= Exercise objective =
Where does the word "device" occur in the data below? Copy each line that holds it.

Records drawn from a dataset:
Start of Block

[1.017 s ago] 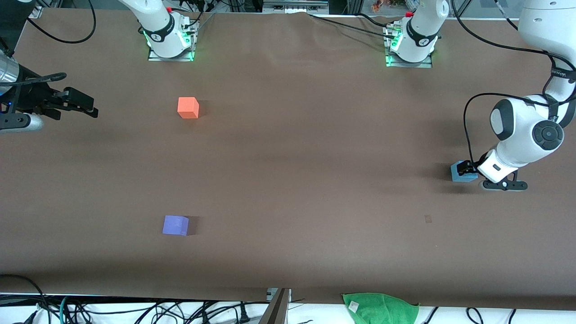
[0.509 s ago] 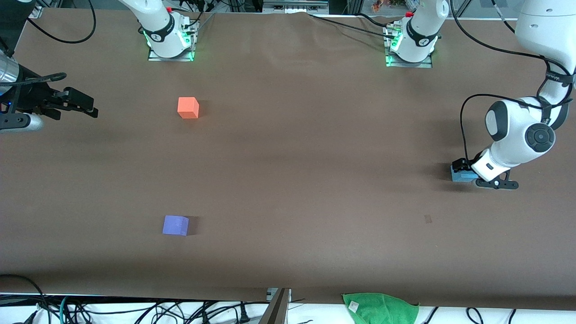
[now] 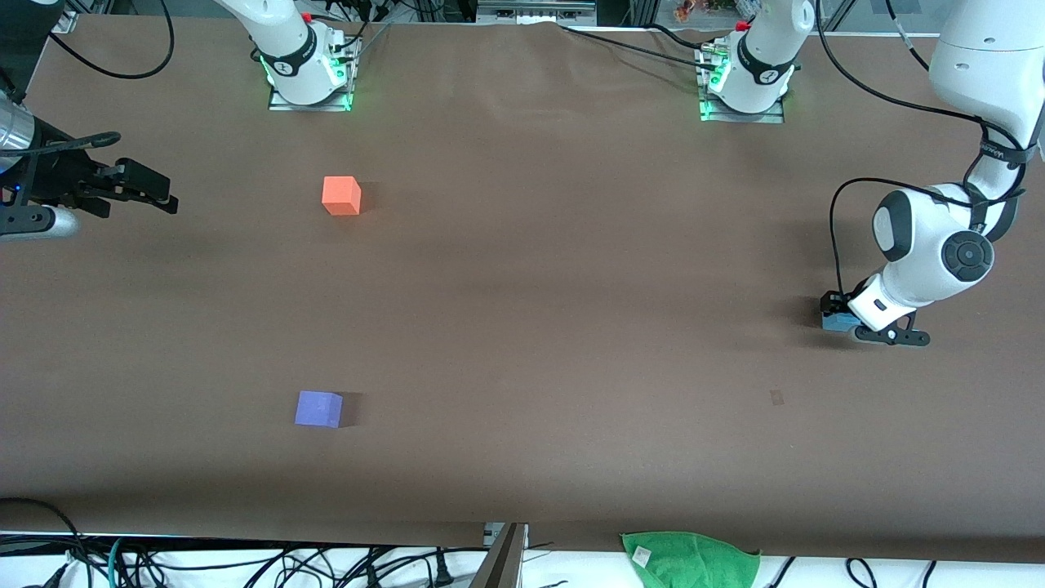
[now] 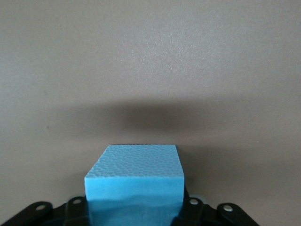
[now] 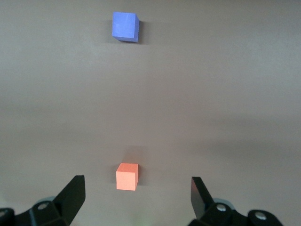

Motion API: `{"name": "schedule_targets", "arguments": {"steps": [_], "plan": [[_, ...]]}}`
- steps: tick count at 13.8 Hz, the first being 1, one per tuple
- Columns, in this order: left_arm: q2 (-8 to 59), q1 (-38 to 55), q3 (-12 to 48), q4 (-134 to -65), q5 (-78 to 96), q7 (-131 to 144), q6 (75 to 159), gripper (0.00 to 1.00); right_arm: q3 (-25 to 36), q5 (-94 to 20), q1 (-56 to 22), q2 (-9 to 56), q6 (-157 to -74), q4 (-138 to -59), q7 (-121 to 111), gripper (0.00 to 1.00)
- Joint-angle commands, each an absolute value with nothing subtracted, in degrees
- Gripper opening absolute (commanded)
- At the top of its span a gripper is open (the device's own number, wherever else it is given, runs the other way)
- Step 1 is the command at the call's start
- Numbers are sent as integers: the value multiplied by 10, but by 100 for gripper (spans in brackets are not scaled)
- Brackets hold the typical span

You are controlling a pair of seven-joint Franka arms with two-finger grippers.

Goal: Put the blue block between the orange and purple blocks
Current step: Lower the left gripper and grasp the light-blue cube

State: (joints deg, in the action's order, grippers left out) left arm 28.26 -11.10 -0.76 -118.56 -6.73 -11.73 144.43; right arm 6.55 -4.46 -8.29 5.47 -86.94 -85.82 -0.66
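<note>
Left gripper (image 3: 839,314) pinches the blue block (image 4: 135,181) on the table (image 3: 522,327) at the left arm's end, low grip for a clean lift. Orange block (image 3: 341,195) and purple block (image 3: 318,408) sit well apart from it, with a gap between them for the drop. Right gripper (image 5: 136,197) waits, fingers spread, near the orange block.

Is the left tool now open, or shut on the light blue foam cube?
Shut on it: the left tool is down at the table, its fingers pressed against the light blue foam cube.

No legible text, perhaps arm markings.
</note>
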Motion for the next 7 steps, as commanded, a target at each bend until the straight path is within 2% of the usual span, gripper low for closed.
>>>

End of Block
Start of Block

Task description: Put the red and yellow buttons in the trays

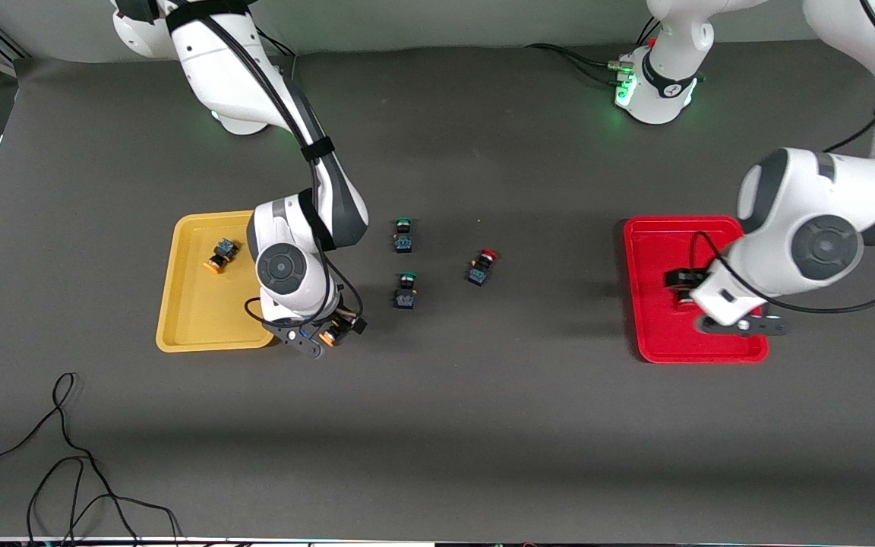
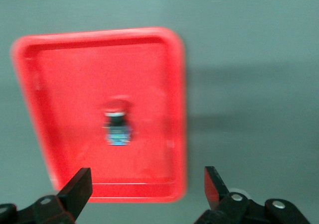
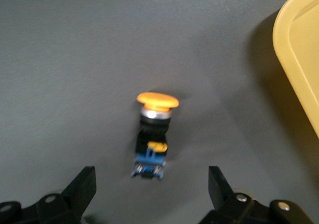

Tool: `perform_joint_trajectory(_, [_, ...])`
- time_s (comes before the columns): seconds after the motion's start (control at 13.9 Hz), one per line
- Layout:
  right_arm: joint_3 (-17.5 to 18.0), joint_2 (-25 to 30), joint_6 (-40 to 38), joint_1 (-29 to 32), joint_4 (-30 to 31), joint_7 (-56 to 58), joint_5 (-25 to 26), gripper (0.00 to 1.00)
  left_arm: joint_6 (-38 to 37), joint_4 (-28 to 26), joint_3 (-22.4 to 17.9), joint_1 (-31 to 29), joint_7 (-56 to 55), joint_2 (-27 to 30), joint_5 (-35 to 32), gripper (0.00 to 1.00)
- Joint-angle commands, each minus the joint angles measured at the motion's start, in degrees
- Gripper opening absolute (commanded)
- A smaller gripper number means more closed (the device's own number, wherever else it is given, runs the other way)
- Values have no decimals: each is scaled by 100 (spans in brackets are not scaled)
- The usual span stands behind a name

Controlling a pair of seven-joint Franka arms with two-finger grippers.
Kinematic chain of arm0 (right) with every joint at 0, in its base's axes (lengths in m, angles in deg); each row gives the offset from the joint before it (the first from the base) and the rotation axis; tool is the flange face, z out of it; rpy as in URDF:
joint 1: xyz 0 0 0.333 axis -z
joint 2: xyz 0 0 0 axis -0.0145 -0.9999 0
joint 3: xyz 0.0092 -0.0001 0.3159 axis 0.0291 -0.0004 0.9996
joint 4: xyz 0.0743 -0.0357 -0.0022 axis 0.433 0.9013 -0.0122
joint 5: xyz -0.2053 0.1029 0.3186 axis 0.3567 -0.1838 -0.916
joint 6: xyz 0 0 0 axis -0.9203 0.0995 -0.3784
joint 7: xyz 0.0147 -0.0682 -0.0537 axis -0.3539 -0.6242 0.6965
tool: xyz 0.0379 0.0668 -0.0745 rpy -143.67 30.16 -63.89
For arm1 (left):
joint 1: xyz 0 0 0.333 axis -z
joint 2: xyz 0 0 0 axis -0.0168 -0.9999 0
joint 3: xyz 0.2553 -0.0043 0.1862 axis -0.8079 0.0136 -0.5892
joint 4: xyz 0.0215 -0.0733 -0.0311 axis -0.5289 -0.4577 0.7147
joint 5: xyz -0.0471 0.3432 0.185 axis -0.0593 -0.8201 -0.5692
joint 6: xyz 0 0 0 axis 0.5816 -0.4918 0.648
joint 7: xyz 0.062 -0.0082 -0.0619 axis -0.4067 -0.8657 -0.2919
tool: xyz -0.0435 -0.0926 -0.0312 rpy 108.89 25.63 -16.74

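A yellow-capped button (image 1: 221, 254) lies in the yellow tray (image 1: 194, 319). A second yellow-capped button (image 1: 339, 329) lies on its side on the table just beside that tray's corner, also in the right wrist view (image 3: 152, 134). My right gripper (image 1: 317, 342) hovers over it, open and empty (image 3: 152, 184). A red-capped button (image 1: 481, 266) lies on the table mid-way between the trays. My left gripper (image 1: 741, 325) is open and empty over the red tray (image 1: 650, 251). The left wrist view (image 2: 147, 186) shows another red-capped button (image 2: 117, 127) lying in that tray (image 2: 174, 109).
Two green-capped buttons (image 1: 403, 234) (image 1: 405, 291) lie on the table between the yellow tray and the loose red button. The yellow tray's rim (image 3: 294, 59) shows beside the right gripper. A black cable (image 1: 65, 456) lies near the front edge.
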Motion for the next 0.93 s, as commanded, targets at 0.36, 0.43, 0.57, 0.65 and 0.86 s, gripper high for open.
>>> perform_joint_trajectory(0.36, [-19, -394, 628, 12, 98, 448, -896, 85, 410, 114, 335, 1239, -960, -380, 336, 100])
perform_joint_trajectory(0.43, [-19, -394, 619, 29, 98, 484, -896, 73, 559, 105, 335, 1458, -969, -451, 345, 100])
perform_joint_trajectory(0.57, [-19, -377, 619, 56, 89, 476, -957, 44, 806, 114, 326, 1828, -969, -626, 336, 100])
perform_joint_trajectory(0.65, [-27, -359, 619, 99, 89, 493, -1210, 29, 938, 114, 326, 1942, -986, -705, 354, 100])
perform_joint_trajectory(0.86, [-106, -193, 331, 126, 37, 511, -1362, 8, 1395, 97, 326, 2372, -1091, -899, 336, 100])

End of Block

= The answer =
- At the top of its span a gripper is open (the device's own number, wherever else it is given, runs the other way)
- A smaller gripper number means more closed (the device's own number, wherever else it is given, runs the other way)

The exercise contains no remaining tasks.